Sare hanım Elifi teskin etmeye çalıştı,
-Kızım bunda abartılacak bir şey yok, bu kadar üzme kendini, anneannen ilk defa gitmiyor ki çarşıya. Sen gördüğün rüyanın etkisinde kaldığın için bu kadar üzülüyorsun
-Ama anne!
-Boşuna üzülüyorsun yavrum, Allah’ın izniyle hiçbir şey olmaz
Diyerek sırtını sıvazladı ve onu teskin etmeye çalıştı.Annesinin şefkat dolu elleri, Elifin kendini biraz daha iyi hissetmesini sağlamıştı. Ama yinede içindeki o korkuyu atamıyordu.
“Ya eğer rüyası gerçek olursa”
Bunun düşüncesi bile korkunçtu.
Elif, annesinin yanında yaşadığı o içsel depremi hafifletmeye çalışırken kapı hızla çarpıldı,
-Sare abla! Sare abla koş!
-Ne oldu Ahmet ne bu telaşın?
-Koş abla koş,annenin bindiği minibüs yolda şarampole yuvarlanmış!
-Neeee!
Diyebildi Sare hanım gerisini duyamadı, çünkü bayılmıştı. Elif olduğu yerde dondu kaldı. Hiçbir şey yapamaz bir haldeydi ve bir süre bu durum devam etti.
Rüyası gerçek olmuştu o hiçbir şey yapamamış ve onların ölümlerini seyretmekle yetinmişti. “Ama belki de ölmemişlerdir” bu düşünceyle duygularından sıyrıldı,
-Ahmet abi ne olmuş? Neredeler şimdi?
Ahmet ten cevap gelmemişti, boynunu bükmekle yetindi Ahmet. Aslında cevap çok açıktı Elif için, onlar ölmüşlerdi ve Elif hiçbir şey yapamamıştı.
-Anneanne !
Diyerek çığlık attı ve evin tahtalarına yaslanarak hıçkıra hıçkıra ağlamaya başladı. Annesi diğer tarafta bayılmış bir durumdaydı, başında ablası ve Ahmet vardı. Onu kendine getirmeye çalışıyorlardı. Elif ise kendini parçalıyordu ama biliyordu ki olan olmuştu ve artık yapılacak bir şey yoktu; yapmam gerekeni yapmadım diye kendini suçluyordu.
7.
Elifin anneannesi ve dayısı ölmüşlerdi, definlerinin üzerinden üç gün geçmişti. Artık ister istemez kendilerini toparlıyorlardı, insan olmanın gereğiydi belki de bu. İnsanın fıtratında, doğum ve ölüm bir aradaydı; doğana sevinilir, ölen de üzülünürdü ama ikisi de kısa sürerdi, yine öyle olmuştu.

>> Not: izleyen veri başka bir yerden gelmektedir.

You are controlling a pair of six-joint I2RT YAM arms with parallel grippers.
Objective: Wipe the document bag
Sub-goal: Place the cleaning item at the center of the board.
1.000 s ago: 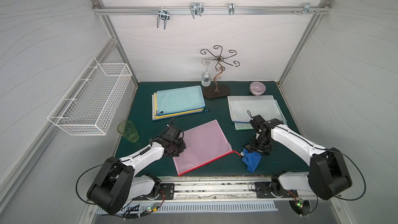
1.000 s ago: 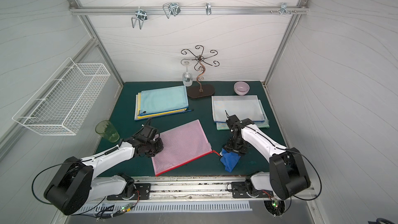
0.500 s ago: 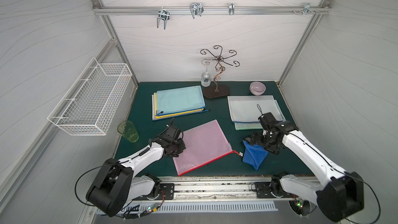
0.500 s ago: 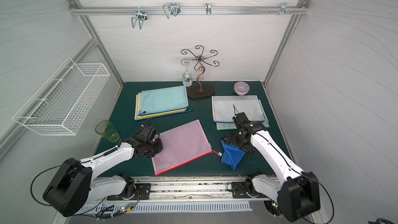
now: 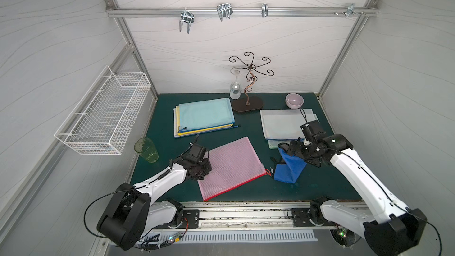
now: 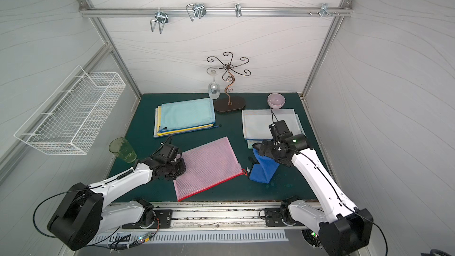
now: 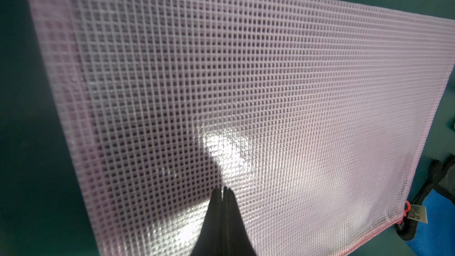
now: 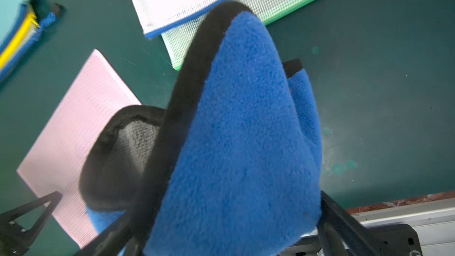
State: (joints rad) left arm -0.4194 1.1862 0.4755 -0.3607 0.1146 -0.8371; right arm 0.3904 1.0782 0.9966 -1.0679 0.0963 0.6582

Ölüm, başı meçhul bir karanlık. Gidenin arkasından tutulan bir kaç ağıt,merasim, gözyaşları ve bir kaç gün sonra da hayat kaldığı yerden devam ediyordu. Elifin ailesi de bu tabir üzere hayatlarını toparladılar ve yaşama yeniden merhaba dediler. Zaman zaman ansalar da gidenler artık gitmişti. Yapılacak bir şey yoktu. Cuma akşamları onlara yasin okumaktan başak ne yapabilirlerdi ki.
Herkesin kendi ölümüne ağıt yaktığı cenazelerde, ölümün gerçeği kısa bir süre anılır, daha sonra hiç olmayacakmış gibi yaşam devam ederdi. İnsan bu ya , doğum la ölüm bir arada.

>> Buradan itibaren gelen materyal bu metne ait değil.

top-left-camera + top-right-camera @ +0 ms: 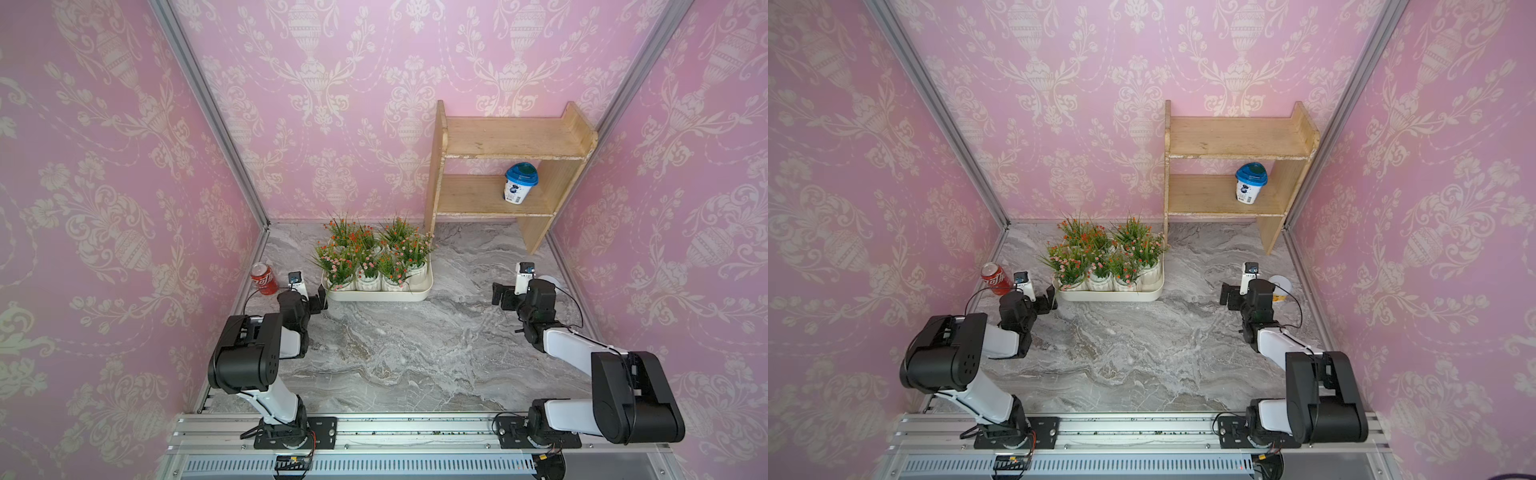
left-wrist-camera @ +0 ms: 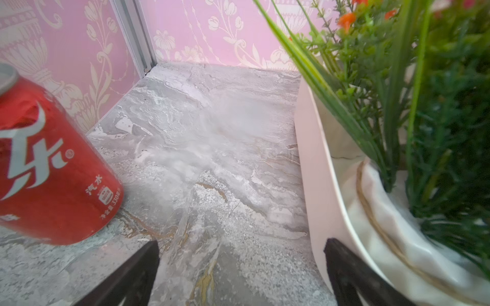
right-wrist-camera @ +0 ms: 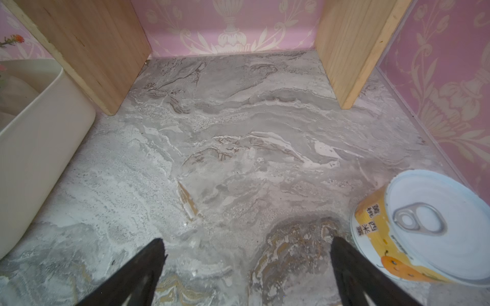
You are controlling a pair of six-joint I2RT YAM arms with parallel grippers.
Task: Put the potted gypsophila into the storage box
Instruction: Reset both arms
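Both left gripper (image 1: 323,297) and right gripper (image 1: 501,296) hover low, agape.

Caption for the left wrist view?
Open fingers between a red soda can and the storage box of potted gypsophila.

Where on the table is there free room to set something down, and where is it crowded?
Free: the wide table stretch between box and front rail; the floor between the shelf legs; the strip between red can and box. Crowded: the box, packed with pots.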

Evde artık kaybedilenlerin acısının yerini Elif’in rüyası almıştı, nasıl oldu da bu rüya aynen tastamam çıkmıştı. Daha önceden geçirdiği rahatsızlıklar da yoktu bu süre içinde. Ama yaşanan bu olayla birlikte herkesin dikkati Elifin üstüne yoğunlaşmaya başlamıştı.

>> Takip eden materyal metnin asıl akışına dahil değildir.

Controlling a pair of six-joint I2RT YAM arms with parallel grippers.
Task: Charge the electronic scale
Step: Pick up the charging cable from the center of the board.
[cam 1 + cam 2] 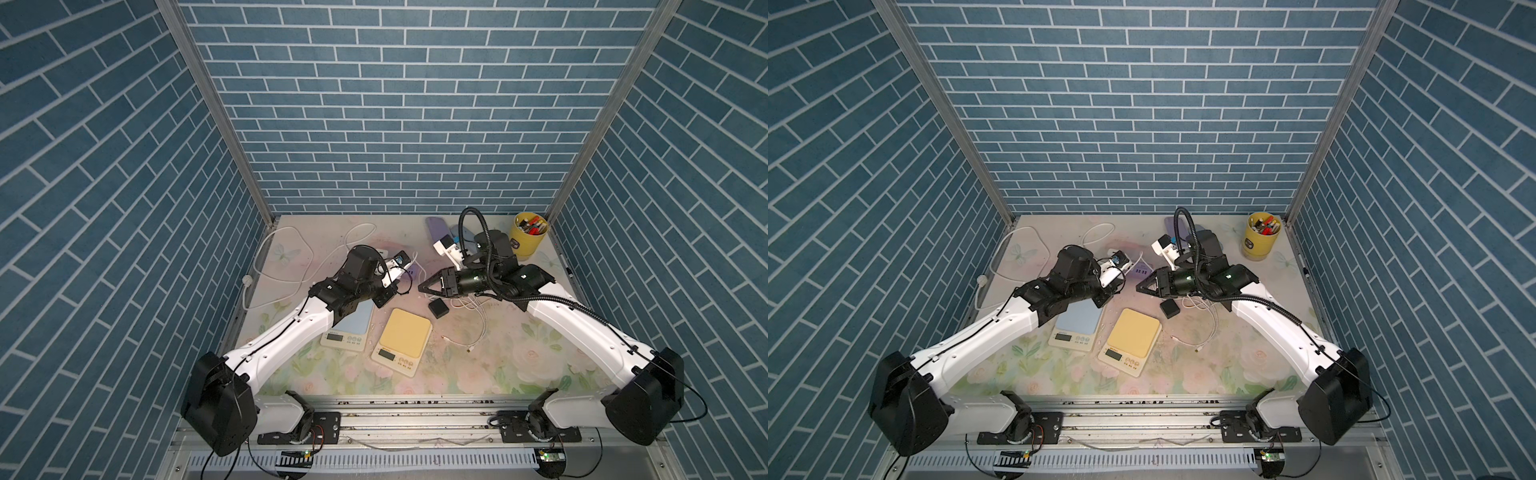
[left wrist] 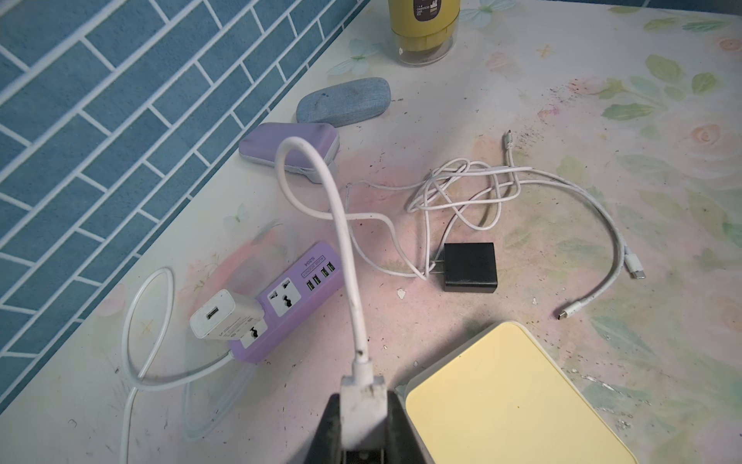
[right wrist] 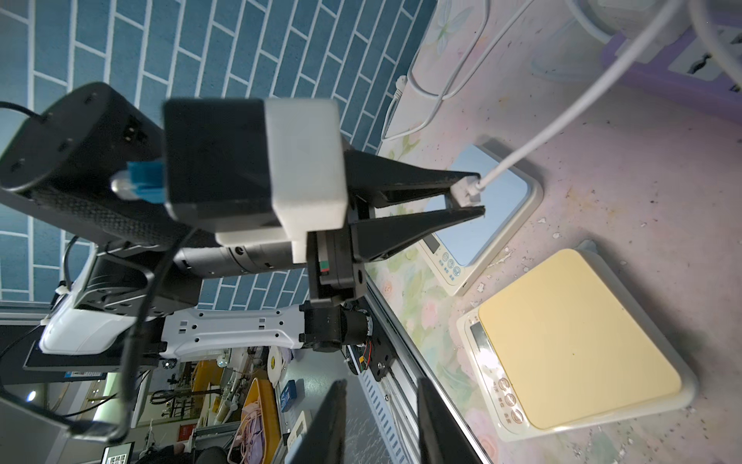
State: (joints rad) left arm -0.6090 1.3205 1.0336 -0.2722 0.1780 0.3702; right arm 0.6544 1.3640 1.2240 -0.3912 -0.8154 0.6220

Herkes Elif’i, kafasında kurduğu bir mizansene göre tasarlıyor ve ona göre davranıyordu. Bütün köyün dilindeydi bu . Birçok kişi tarafından adı perili kıza çıkıştı bile. Neler yakıştırmıyorlardı ki.
Evde de bu mevzu geçmiş, babası durumu kavramaya çalışmışsa da bir çıkış yolu bulamamıştı, aslında çok da fazla üstünde durmaya gerek yoktu. Bazen insanların gelecekle ilgili olayları sezgi yoluyla hissedebildiklerine şahit olmuştu. Bu da öyle bir şey olsa gerekti. Gerçi olay çok fazla netti ama yinede böyle değerlendirmek en mantıklısı diye düşündü.
Bu konu ev içinde kapatıldı. Bu konun evde bir daha açılmamasını sağlamak da yine Kadir beye düşmüştü. Biliyordu ki bu olay biraz daha büyürse zaten hassas olan Elif bu durumdan daha fazla etkilenecek ve şu an kaybolan hastalık tekrar patlayacaktı. Bu nedenle de Elifin yanında bu konuların konuşulmamasını özellikle tembihliyor ve takip ediyordu.
O gece kadir beyin endişe ettiği şey oldu, Elif yine çığlık içinde bayılmıştı. Artık bu kızı mutlaka bir ruh hekimine göstermenin zamanı gelmişti, belki de geçiyordu bile. Şimdiye kadar götürmemekle hata bile etmişti. O gece Elifin baygınlığı iki saat kadar sürdü, yine o iğrenç görüntüler ve ardından oluşan o korku dalgası ile birlikte, Elifin hareketsiz yığılan bedeni. Ayıldığında ise yine daha önceki gibi halsizlik ve yorgunluk.
Ertesi gün Elif külçeleşmiş bedenini yataktan zorla kaldırabildi. Doktora gitmeleri gerekiyordu, Kadir bey arabayı kapıya yanaştırdı. Ablası ve annesi Elifin koluna girerek onu arabaya taşıdılar, Kadir bey Sare hanım ve Elif kısa bir yolculuktan sonra doktorun muayenehanesine gelmişlerdi,
“‘Ruh ve sinir hastalıkları uzmanı: Samet coşkun”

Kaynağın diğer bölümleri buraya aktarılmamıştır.